* [TASK] Using the data below, show every line where the word "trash" occurs.

* [Collection entries]
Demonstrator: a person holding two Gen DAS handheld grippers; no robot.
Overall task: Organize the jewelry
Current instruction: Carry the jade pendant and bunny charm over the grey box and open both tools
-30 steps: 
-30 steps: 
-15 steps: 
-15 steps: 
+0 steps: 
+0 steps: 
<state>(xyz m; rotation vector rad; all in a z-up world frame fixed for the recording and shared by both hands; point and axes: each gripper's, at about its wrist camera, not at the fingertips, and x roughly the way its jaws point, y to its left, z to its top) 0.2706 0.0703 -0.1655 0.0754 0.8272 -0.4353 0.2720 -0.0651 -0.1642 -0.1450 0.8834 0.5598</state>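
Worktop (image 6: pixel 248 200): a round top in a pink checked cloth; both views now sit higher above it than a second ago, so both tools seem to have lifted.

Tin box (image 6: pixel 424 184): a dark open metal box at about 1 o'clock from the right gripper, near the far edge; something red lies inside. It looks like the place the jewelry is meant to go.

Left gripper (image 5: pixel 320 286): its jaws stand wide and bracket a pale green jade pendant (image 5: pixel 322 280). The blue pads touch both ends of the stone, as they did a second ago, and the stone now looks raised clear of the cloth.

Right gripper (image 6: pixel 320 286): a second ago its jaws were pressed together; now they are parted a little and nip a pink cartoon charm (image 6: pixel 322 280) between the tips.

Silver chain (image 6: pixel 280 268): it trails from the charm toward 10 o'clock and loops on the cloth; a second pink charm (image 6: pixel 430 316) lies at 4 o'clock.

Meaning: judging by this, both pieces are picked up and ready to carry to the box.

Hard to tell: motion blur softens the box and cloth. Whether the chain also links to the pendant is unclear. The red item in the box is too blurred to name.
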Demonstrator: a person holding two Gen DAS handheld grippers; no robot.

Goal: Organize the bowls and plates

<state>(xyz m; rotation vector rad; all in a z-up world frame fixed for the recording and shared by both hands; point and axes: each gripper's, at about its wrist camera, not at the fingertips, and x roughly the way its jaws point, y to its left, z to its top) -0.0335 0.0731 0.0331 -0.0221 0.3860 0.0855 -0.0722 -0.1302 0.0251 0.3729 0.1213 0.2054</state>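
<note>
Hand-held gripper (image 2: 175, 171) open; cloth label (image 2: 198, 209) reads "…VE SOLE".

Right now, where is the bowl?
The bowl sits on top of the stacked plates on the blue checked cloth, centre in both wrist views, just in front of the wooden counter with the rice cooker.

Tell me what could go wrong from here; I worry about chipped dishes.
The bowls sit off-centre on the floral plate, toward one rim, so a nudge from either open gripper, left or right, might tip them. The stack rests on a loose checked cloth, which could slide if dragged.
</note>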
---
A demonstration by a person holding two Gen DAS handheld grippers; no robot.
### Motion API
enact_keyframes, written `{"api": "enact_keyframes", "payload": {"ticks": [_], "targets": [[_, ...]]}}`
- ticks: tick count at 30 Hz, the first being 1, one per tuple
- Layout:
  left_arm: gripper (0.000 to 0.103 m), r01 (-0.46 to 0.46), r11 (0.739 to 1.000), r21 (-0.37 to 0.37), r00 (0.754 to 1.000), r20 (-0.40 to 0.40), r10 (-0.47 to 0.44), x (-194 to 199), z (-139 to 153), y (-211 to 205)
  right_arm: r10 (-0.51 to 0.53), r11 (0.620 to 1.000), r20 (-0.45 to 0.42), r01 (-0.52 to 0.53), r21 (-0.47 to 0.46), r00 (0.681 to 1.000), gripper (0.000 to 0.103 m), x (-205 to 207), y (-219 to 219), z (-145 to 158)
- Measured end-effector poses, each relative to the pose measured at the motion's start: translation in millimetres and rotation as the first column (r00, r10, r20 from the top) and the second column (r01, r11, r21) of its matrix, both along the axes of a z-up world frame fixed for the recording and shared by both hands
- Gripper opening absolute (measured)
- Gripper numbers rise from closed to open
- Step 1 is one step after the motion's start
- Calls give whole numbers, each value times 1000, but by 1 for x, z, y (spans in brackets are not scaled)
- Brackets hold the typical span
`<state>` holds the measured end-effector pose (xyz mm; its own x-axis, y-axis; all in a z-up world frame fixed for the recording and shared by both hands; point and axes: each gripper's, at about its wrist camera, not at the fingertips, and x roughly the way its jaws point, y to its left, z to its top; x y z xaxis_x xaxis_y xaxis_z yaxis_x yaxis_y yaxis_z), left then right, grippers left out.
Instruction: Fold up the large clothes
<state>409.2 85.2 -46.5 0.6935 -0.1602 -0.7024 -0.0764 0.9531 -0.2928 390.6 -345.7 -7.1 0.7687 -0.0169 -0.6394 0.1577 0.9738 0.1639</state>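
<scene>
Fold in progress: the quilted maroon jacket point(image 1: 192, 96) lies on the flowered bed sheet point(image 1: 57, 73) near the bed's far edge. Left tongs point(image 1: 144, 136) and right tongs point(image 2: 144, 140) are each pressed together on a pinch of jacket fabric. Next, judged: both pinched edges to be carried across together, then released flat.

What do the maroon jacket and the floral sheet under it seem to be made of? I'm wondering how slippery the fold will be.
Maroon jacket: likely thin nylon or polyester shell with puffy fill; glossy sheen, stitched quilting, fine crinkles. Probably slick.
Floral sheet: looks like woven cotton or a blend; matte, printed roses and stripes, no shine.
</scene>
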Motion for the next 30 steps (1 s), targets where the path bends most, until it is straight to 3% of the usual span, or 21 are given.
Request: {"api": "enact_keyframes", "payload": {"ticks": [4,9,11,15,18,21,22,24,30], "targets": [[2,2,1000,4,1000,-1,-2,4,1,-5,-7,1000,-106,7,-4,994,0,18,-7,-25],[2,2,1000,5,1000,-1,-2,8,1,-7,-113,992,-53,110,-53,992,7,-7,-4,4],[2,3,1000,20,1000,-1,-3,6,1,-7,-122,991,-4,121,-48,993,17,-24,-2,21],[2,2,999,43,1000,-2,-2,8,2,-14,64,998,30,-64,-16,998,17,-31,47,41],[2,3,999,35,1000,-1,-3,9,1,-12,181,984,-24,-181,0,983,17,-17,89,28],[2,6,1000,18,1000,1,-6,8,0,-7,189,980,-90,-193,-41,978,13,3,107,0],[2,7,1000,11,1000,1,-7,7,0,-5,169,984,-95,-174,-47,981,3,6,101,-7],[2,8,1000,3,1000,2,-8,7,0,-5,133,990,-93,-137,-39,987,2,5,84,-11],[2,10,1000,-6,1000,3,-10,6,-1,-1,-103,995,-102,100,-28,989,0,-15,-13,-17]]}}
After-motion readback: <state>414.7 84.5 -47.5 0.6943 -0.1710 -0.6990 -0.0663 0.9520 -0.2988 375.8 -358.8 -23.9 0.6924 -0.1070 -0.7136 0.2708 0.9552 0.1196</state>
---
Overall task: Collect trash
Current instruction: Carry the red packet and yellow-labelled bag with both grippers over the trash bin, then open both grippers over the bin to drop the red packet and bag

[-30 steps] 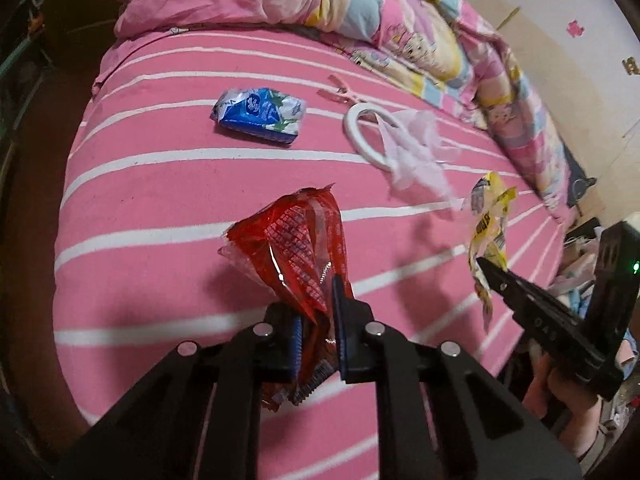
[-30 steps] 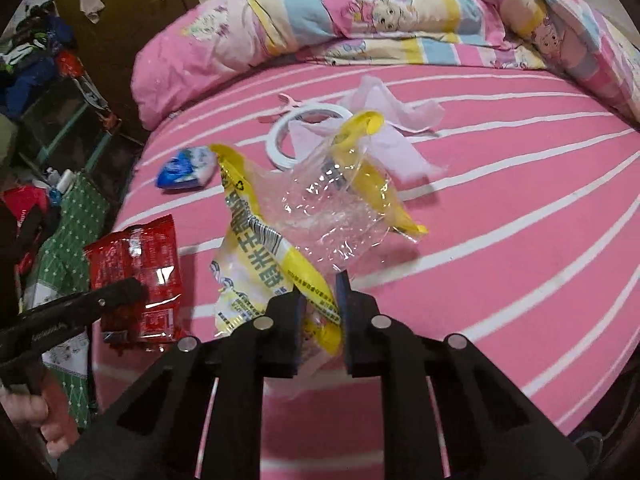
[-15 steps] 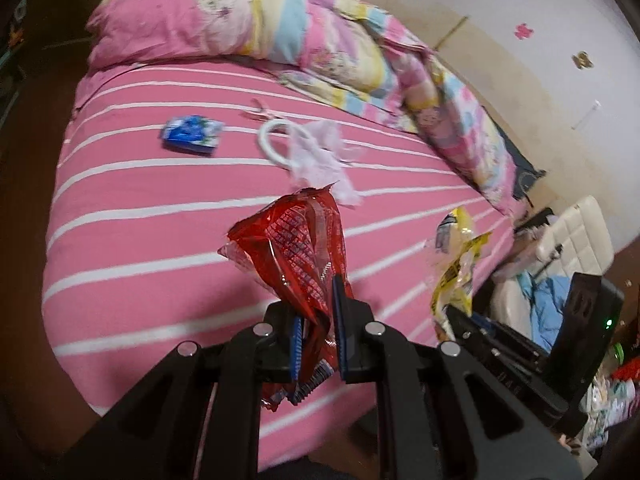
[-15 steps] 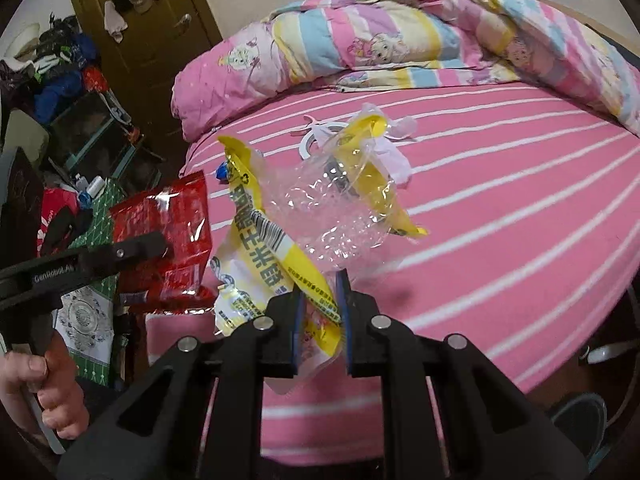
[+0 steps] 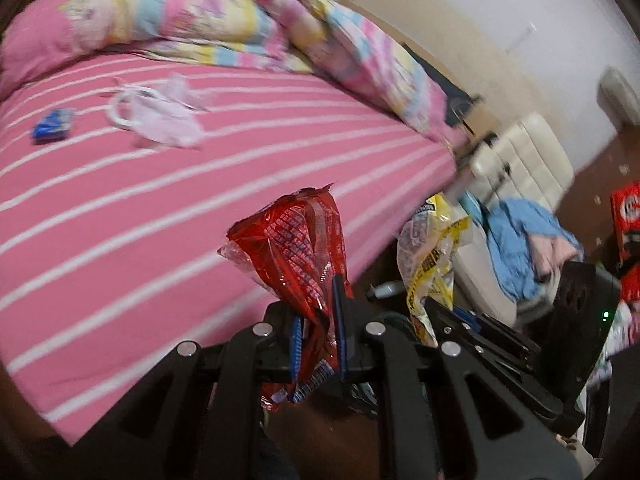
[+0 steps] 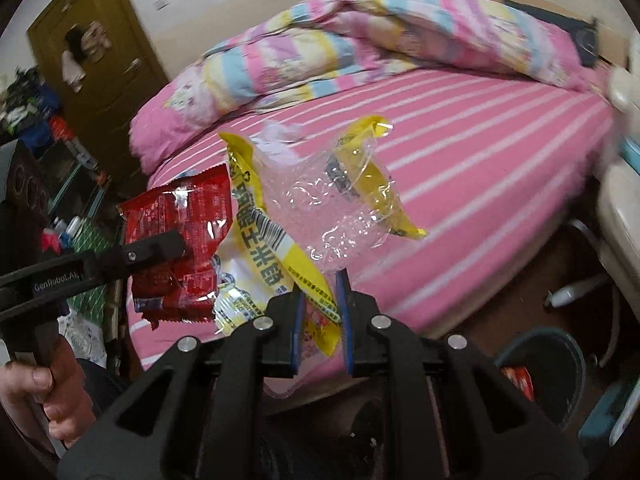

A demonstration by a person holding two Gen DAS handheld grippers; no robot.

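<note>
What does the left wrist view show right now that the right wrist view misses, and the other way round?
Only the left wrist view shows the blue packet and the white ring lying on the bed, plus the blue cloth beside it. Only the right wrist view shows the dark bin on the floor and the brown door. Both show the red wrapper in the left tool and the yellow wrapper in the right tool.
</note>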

* [WRITTEN RESPONSE]
Overall task: Collect trash
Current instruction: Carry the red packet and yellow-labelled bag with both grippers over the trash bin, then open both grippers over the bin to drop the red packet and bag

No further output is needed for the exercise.